Objective To investigate the causative mutations in a spinocerebellar ataxia（SCA） pedigree and the types of the SCA pedigree,and to provide a reference for genetic counseling. Methods Genomic DNA was extracted from peripheral blood of 5 subjects,including 3 SCA patients,in the SCA pedigree.
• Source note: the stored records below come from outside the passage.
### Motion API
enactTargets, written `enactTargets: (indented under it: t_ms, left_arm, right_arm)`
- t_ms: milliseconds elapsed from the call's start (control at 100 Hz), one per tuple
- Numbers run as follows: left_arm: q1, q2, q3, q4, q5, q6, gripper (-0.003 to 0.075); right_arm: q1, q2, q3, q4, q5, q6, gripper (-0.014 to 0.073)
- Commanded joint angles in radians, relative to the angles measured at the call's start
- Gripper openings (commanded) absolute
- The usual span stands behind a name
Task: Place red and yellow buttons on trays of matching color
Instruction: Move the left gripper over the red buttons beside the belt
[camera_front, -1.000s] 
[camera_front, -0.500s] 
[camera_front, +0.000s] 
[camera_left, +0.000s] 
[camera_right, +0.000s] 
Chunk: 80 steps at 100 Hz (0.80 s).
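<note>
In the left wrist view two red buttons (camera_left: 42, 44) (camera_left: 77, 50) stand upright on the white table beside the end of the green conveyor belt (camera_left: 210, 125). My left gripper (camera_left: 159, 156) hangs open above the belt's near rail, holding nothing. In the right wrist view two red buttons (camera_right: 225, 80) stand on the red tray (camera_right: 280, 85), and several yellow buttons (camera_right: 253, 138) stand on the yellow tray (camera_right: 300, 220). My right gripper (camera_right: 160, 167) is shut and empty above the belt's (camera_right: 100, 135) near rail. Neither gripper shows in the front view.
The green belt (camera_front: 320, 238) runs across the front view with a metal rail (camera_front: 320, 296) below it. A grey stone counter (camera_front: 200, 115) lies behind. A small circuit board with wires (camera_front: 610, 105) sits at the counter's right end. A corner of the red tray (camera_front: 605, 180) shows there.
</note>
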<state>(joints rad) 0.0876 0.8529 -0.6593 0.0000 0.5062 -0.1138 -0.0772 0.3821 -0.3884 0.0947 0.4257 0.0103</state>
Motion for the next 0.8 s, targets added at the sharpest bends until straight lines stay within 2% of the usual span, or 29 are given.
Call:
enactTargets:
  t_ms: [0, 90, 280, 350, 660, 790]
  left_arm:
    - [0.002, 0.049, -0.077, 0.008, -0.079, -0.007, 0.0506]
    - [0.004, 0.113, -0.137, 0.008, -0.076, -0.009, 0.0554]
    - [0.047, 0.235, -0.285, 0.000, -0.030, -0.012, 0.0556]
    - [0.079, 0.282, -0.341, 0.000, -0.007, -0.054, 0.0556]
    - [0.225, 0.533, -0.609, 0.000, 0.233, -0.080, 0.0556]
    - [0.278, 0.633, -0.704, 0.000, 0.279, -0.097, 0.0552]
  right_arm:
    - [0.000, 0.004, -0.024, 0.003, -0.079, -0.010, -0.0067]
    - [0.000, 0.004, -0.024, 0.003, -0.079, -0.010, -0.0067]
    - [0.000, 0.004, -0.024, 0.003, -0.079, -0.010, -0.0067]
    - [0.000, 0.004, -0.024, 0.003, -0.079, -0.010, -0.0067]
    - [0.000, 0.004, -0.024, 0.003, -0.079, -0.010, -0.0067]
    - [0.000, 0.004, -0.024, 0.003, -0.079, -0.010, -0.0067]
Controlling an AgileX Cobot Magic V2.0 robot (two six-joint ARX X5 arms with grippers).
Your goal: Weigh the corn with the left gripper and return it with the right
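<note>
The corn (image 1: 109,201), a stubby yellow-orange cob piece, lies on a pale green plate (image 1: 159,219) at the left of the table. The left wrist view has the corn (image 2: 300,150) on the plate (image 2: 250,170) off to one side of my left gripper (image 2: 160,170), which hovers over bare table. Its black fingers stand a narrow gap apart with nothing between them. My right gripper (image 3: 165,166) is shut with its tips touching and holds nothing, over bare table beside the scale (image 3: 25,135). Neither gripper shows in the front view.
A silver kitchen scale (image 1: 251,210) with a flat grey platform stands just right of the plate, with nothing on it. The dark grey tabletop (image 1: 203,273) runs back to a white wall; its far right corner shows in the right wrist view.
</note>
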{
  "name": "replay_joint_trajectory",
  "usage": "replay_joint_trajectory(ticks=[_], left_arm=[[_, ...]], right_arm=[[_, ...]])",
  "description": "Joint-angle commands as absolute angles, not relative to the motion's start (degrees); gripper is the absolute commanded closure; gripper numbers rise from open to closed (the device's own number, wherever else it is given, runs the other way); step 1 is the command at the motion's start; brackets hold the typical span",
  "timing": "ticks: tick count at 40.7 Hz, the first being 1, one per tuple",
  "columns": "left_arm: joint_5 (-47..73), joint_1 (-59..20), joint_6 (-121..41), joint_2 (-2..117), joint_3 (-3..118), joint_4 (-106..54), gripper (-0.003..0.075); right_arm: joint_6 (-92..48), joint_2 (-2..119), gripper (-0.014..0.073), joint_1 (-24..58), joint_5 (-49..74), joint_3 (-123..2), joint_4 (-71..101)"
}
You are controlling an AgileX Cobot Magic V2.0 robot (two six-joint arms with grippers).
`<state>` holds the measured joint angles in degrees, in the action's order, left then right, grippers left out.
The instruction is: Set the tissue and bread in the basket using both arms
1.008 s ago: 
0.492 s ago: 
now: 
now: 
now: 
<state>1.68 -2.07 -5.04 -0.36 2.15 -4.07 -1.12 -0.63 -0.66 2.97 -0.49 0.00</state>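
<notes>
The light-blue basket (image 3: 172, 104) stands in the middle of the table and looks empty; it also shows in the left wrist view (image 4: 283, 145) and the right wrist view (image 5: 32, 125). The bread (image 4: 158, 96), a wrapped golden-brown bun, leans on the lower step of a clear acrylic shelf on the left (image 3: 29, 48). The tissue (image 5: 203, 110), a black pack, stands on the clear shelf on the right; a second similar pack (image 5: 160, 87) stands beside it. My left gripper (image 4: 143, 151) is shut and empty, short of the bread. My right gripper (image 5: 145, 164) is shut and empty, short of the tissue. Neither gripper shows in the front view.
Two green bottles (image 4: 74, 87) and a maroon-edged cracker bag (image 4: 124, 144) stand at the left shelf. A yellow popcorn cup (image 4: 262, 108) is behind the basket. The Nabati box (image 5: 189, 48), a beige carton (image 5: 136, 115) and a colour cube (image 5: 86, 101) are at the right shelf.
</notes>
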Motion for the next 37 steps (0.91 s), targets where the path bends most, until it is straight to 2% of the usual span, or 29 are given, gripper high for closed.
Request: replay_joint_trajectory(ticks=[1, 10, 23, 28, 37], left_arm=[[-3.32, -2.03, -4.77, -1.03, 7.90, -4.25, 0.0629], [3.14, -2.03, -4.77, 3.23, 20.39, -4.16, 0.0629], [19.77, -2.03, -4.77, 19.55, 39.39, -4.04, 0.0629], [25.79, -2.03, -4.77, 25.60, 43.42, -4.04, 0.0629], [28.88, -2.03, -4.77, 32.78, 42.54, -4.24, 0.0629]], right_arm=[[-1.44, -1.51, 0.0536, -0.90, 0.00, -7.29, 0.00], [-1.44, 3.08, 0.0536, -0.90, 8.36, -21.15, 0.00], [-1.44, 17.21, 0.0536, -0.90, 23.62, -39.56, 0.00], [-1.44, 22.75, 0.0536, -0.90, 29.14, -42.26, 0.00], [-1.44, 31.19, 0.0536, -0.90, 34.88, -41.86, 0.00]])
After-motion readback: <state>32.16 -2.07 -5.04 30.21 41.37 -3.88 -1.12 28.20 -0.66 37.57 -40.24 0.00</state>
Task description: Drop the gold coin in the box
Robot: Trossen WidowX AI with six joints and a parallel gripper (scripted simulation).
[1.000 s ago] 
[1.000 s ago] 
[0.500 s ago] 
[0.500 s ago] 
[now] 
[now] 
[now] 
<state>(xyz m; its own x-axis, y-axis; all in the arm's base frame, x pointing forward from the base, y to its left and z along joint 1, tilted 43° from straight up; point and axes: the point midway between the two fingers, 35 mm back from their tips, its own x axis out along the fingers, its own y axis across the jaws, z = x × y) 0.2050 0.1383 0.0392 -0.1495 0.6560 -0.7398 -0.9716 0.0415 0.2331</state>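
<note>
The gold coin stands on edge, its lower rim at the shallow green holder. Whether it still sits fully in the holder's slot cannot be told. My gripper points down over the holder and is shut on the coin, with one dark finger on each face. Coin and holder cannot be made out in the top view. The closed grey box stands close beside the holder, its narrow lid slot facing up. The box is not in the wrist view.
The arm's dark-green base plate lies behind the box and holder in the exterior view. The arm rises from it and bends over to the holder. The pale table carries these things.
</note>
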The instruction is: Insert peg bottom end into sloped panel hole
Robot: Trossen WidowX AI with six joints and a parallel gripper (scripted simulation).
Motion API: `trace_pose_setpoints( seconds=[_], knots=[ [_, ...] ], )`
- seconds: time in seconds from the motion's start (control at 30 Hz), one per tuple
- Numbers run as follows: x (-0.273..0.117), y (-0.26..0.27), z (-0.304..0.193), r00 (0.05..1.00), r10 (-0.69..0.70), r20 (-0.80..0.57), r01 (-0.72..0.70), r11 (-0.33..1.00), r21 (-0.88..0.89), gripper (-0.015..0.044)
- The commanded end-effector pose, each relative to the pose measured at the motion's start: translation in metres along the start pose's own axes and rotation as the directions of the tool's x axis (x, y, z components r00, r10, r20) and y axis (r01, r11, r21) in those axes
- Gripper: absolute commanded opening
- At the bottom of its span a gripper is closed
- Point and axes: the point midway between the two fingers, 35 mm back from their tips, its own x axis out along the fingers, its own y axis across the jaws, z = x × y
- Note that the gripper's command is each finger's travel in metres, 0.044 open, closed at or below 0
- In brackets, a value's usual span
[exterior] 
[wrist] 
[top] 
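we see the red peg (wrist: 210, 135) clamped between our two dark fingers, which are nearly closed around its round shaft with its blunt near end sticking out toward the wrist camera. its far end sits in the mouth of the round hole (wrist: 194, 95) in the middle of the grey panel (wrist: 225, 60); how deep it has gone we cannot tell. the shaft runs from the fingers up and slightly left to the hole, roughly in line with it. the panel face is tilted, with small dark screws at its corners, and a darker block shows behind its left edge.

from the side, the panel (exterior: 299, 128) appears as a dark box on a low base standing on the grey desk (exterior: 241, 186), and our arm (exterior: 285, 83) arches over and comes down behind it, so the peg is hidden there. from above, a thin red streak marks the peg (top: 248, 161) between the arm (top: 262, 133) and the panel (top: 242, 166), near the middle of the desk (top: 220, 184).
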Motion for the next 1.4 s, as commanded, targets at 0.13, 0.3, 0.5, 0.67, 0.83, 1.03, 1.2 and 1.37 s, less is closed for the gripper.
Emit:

Totally,9 sets of primers were designed for the polymerase chain reaction（PCR） amplification of 9 fragments,including SCA1,SCA2,SCA3,SCA6,SCA7,SCA8,SCA12,SCA17 and dentatorubral-pallidoluysian atrophy（DRPLA） gene,respectively. Causative mutations were screened and were validated by Sanger sequencing. Results Repeat lengths of 76,78 and 75,above that of 12-44 CAG triplets reported in healthy people from literatures,were observed in the 3 patients from the SCA3 pedigree. Another member carrying a repeat length of 74 in the pedigree was diagnosed as a causative mutation of the SCA3 gene carrier by Sanger sequencing. Conclusions PCR amplification combined with Sanger sequencing is a convenient and efficient method to identify causative mutations for SCA gene,which can be used for carrier screening and prenatal diagnosis.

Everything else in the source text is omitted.